Aesthetic conflict is possibly the most universal theme in all poetic narratives: it describes the tension between love and hate that constitutes the spur towards knowledge and exploration, as for example when Milton writes about the ‘hateful siege of contraries’ that is aroused in Satan on his first sight of the Garden of Eden: he sees God’s ‘second thoughts’ in the form of his new idea, mankind – the new baby that will supplant the angels in his affections. Satan regresses to envy but others, like Oedipus, pursue their quest for self-knowledge, however intolerable the new thought may appear. It is intolerable by nature, because it ushers in a new state of mind, a new view of the world that shakes the self’s existing status quo; hence Bion’s pun on ‘catastrophic change’, which may mean disaster, or may mean self-knowledge, as in the Aristotelian sense when referring to the structure of a classical play. The personality’s default position is to stay safely as it is: even though this safety is in fact illusory and liable to become a form of self-imprisonment. The conflict is sometimes felt as intolerable, like Bion’s ‘O’ which he describes as similar to ‘passionate love’.

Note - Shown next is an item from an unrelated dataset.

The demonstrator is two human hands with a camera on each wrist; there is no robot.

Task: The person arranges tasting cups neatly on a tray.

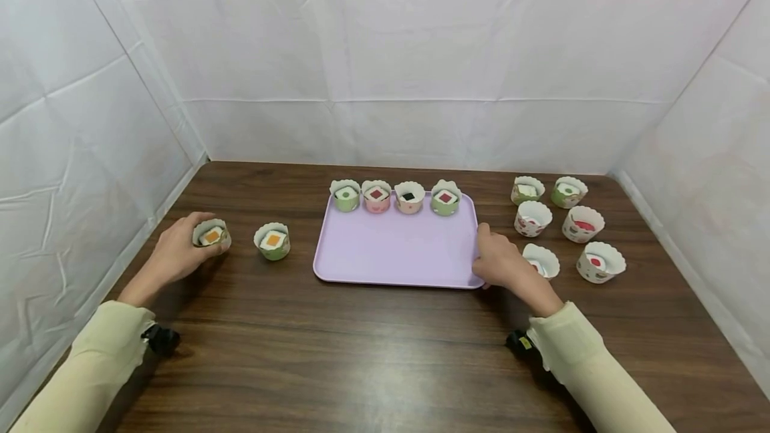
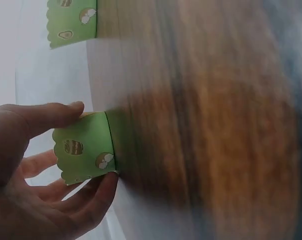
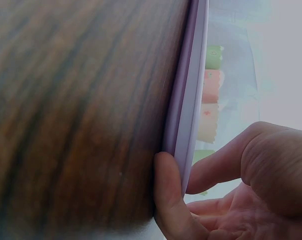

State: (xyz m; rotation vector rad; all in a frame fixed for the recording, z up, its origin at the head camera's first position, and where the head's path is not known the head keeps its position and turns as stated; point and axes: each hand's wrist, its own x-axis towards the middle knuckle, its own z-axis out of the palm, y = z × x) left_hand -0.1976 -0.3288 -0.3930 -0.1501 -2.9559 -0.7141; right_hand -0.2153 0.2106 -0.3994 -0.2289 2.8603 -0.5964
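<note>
On the left of the table, my left hand grips a green paper baking cup between thumb and fingers. A white piece with an orange square lies inside that cup. The left wrist view shows the cup's green printed wall within the curled fingers. A similar green cup stands just to its right. My right hand pinches the right rim of a lilac tray. In the right wrist view the thumb is on one side of the tray edge and a finger on the other.
Along the tray's back edge stand a green cup, a pink cup, a pale pink cup and another green cup. Several more cups stand right of the tray. White sheeting encloses the table's back and sides.
</note>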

Yet this conflict is at the heart of our ability to make symbols of our emotional experiences, that is, at the heart of our being human. For as the philosopher of aesthetics Susanne Langer has said:

Aesthetic attraction, mysterious fear, are probably the first manifestations of that mental function which in many becomes a peculiar tendency to see reality symbolically, and which issues in the power of conception, and the lifelong habit of speech. (Philosophy in a New Key)

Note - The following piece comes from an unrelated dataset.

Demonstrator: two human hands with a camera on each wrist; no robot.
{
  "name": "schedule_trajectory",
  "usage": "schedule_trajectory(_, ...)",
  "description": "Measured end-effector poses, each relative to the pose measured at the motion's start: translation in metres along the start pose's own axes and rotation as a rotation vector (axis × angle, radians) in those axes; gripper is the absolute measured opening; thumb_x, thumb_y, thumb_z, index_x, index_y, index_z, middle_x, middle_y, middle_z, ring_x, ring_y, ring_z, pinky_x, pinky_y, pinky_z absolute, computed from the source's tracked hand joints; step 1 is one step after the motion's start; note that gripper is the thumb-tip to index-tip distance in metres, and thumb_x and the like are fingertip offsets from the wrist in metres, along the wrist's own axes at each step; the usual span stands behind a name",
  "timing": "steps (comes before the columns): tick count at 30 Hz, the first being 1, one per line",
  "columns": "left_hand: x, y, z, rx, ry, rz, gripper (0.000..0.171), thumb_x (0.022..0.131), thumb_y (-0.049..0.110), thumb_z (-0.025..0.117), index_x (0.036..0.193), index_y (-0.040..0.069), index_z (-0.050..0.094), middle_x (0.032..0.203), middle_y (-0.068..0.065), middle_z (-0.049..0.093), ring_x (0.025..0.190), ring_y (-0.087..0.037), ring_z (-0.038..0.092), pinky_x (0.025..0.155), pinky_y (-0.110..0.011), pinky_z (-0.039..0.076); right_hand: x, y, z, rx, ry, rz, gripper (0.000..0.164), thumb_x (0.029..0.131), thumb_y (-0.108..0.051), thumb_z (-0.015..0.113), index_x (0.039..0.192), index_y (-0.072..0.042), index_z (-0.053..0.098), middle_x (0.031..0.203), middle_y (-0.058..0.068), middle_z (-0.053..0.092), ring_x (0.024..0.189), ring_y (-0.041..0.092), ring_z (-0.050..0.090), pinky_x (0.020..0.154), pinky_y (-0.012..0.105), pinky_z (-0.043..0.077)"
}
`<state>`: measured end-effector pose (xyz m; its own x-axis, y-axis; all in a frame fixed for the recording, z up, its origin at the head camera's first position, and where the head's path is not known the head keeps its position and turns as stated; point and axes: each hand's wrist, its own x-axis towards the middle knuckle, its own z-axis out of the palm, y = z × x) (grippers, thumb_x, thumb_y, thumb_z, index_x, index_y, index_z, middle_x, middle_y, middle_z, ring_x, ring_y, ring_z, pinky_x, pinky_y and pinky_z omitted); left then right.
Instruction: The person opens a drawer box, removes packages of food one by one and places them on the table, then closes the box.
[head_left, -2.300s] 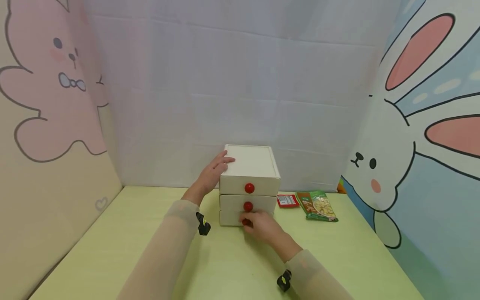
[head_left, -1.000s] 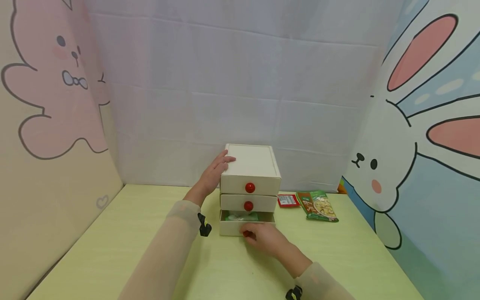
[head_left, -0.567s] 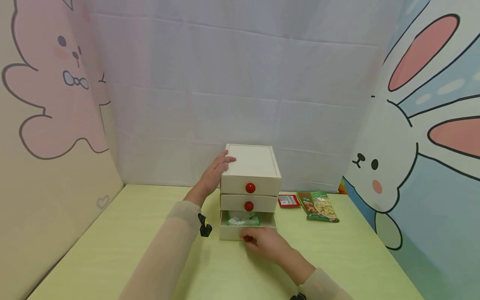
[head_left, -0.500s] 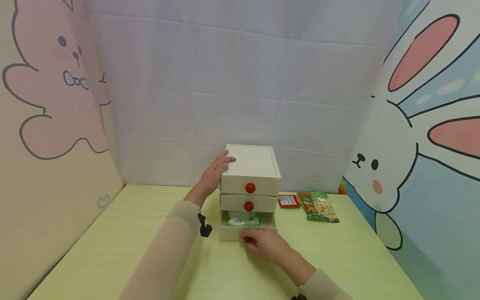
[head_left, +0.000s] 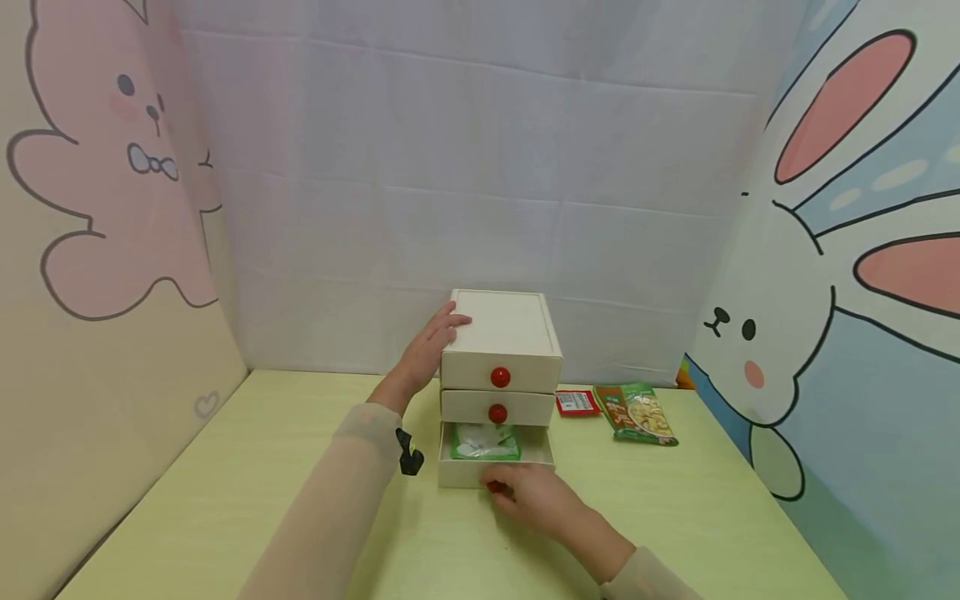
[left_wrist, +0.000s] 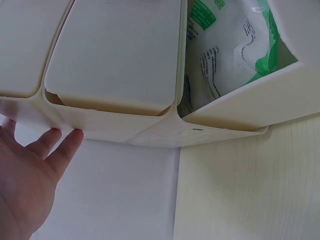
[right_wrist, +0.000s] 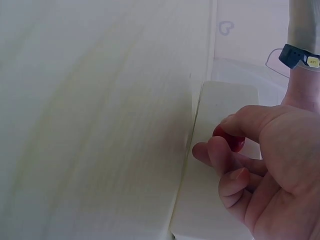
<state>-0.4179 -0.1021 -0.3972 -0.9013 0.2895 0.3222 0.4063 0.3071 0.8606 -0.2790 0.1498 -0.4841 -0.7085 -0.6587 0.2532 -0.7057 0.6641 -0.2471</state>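
Note:
A small white chest of drawers (head_left: 506, 323) with red round knobs stands on the table. Its bottom drawer (head_left: 459, 475) is pulled out, while the two above are closed. Inside lies a clear and green plastic packet (left_wrist: 235, 47), printed with text. My right hand (head_left: 536, 496) pinches the red knob (right_wrist: 231, 139) of that bottom drawer between thumb and fingers. My left hand (head_left: 426, 346) rests against the chest's upper left side, fingers extended onto the top edge; in the left wrist view its fingertips (left_wrist: 70, 142) touch the side wall.
Right of the chest, a red packet with a white label (head_left: 577, 402) lies beside a green and brown food packet (head_left: 636, 412). A white cloth (head_left: 465, 167) hangs behind the table (head_left: 300, 467). Panels with cartoon animals flank both sides.
The bottom drawer has slid out toward me, with my right hand on its knob, and the packet inside has come into view. My left hand has stayed on the chest.

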Motion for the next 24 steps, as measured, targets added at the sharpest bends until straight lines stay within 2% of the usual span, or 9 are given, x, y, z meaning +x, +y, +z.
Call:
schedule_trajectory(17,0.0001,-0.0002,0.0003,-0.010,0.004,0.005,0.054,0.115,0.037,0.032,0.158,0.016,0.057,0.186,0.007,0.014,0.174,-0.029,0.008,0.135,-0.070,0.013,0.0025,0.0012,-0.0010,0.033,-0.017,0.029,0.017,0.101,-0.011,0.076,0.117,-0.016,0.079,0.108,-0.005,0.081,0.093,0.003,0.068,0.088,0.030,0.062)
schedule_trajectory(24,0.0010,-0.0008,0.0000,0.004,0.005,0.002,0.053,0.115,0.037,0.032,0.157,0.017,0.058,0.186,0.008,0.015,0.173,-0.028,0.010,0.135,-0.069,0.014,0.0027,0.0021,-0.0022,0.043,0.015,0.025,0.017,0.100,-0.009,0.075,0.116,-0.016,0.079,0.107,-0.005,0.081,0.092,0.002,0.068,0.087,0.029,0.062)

Beauty and awe are at the heart of symbol-making, of which language is just one manifestation. Symbols evolved initially not as a notational system, but in order to express our mental states and our need to communicate emotionally with others; hence the emotional clouds that accompany them. Contrary emotions are held in tension and this evokes a sense of awe towards the mysterious object. As Meltzer puts it:

If we follow Bion’s thought closely, we see that the new idea presents itself as an emotional experience of the beauty of the world and its wondrous organization. (The Apprehension of Beauty, 1988)

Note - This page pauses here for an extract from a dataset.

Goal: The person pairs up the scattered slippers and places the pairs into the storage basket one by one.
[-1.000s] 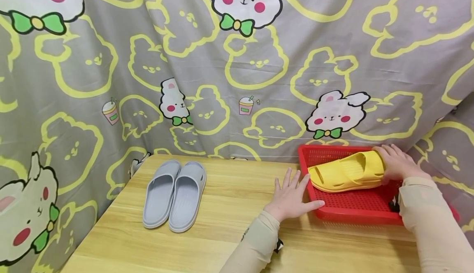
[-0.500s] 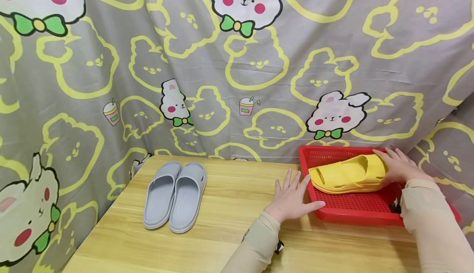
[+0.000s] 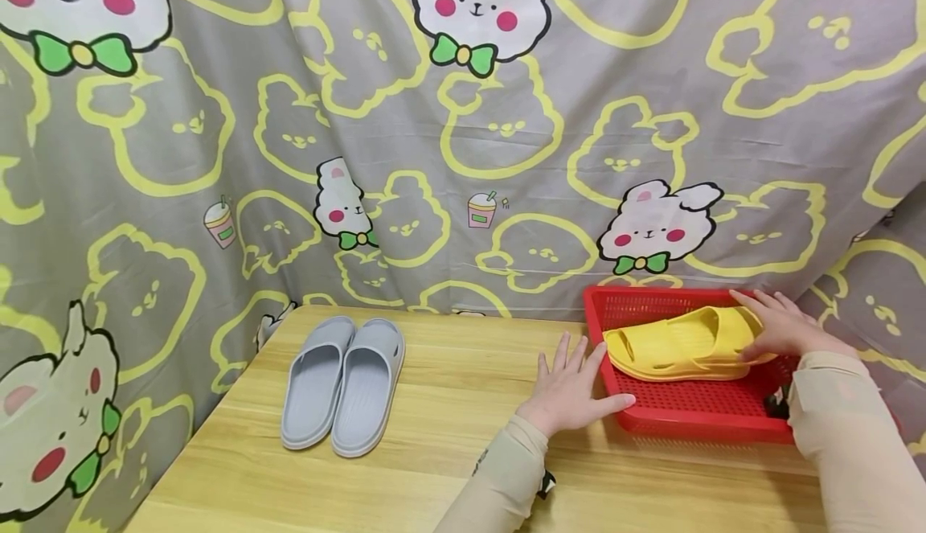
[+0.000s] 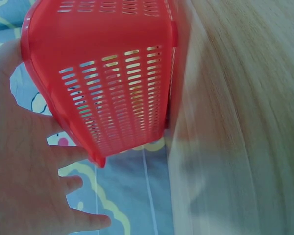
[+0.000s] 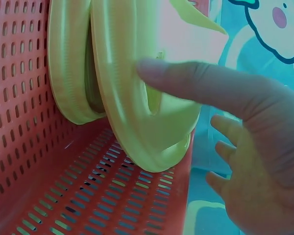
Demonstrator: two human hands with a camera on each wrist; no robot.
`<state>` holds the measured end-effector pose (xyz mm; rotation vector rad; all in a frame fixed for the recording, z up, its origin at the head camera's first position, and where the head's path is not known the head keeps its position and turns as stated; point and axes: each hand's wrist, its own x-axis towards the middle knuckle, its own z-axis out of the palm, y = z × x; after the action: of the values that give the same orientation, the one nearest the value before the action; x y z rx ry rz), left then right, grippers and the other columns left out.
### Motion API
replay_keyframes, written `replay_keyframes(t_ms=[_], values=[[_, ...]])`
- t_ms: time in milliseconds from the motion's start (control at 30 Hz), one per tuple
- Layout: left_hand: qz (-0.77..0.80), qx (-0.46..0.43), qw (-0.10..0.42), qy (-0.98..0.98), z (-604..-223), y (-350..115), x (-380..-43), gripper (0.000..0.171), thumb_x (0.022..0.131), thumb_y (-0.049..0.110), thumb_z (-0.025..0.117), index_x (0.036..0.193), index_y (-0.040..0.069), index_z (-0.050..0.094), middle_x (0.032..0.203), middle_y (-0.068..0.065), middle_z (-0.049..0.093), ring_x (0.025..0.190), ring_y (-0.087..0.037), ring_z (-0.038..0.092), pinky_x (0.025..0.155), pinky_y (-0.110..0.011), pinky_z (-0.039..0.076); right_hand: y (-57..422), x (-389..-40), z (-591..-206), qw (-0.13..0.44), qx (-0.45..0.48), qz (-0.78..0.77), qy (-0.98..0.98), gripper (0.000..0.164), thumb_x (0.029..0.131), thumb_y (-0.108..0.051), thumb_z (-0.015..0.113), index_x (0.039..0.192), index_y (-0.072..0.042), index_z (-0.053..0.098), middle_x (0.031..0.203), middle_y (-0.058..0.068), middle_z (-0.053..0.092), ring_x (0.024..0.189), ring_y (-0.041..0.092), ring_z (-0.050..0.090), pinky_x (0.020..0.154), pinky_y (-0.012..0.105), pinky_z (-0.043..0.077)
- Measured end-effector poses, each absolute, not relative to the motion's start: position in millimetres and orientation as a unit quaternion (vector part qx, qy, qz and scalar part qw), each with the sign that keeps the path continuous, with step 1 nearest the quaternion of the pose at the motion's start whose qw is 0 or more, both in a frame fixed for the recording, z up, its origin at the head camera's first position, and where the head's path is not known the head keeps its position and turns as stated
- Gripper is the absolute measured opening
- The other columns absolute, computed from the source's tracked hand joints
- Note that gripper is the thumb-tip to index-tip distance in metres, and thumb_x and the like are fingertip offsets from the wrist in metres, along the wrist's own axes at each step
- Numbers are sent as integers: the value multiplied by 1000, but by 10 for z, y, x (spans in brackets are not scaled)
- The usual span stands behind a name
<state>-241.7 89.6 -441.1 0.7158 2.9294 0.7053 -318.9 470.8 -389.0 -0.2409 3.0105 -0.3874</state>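
Two yellow slippers lie together in a red plastic basket (image 3: 702,419), the upper slipper (image 3: 644,348) covering most of the other one in the head view. In the right wrist view the nearer slipper (image 5: 120,83) and the second slipper (image 5: 68,63) rest against each other on the slotted basket floor. My right hand (image 3: 784,328) is at their right end, its thumb against the slipper's side and its fingers spread toward the back rim. My left hand (image 3: 567,392) has its fingers spread at the basket's left rim, touching it.
A pair of grey slippers (image 3: 365,400) stands side by side at the left of the wooden table (image 3: 463,412). A grey patterned curtain (image 3: 434,139) hangs behind the table and along both sides. The basket sits at the back right, near the curtain.
My right hand has loosened from the yellow slipper and shifted slightly right. The slipper has sunk a little lower in the basket. My left hand has stayed at the rim.
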Motion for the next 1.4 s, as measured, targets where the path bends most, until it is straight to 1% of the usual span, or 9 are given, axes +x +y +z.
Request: replay_keyframes(t_ms=[133,233,400,533,733,933,1100,1267,1400], values=[[228,230,26,946,-4416,895,-2409,88,83,81,37,156,37,14,164,3,17,154,-24,1,117,-65,14,4688,-3181,-3890,53,-80,-124,988,122,64,-50,83,153,-2,14,150,41,9,134,66,-2,92,87,9],[233,231,30,944,-4422,898,-2407,87,84,80,37,156,38,13,165,4,16,154,-24,0,117,-65,13,4666,-3174,-3892,49,-84,-111,989,116,69,-55,78,152,-1,16,149,42,13,133,66,2,92,87,11],[235,231,30,944,-4433,905,-2410,87,83,80,38,156,38,12,165,4,15,154,-24,0,117,-65,13,4610,-3158,-3868,42,-84,-96,991,102,82,-61,63,151,0,20,147,43,19,133,65,8,95,85,13],[234,231,29,944,-4424,915,-2412,88,83,81,38,156,38,12,165,4,14,154,-25,1,117,-65,12,4571,-3165,-3819,38,-87,-97,991,94,88,-62,54,151,1,23,146,44,21,133,66,9,98,83,12],[216,228,18,949,-4376,924,-2421,88,83,81,37,156,38,10,165,2,15,154,-25,1,118,-65,13,4508,-3222,-3704,22,-92,-88,992,90,90,-63,51,150,0,27,146,41,26,132,65,14,94,84,16],[184,226,-12,956,-4346,916,-2416,88,84,81,35,156,35,16,165,0,18,154,-25,3,118,-64,14,4421,-3256,-3614,-6,-108,-78,991,83,90,-60,55,146,-1,37,144,37,37,126,58,31,92,80,29],[166,234,-32,957,-4344,900,-2397,85,85,81,32,155,34,23,164,0,20,154,-26,6,118,-63,14,4338,-3244,-3554,-8,-117,-75,990,80,90,-60,55,144,-2,42,140,36,44,122,55,43,90,74,37],[155,238,-50,957,-4339,850,-2379,79,87,80,30,152,35,32,163,1,24,153,-27,10,117,-63,16,4214,-3196,-3451,5,-107,-84,991,82,90,-64,53,146,-4,42,139,37,45,120,58,45,88,72,39],[152,244,-66,956,-4320,786,-2369,77,87,80,27,149,35,37,161,3,29,152,-27,15,117,-63,19,4117,-3157,-3373,7,-107,-89,990,83,90,-64,52,145,-3,42,139,38,45,120,60,44,89,72,39]])
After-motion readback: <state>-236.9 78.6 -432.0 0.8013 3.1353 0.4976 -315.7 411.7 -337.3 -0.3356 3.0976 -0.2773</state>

As Coleridge was the first to say, a new idea cannot be had except in the form of a symbol. It is because the psychoanalytic process is a generator of ‘new ideas’ (even those that have been had many times before) that it becomes an aesthetic object in itself, for both analyst and analysand. The process is a container for the conflicting emotions that promote symbol-formation. And as such both analyst and analysand may feel ambivalent emotions owing to the imminence of a psychic change. What rescues the relationship, and any symbol-making relationship, from ‘catastrophe’ in the sense of disaster, is finding aesthetic reciprocity between the two partners. This search for reciprocity puts into action the process that Bion calls ‘introducing the patient to himself – a marriage that will last as long as he lives’.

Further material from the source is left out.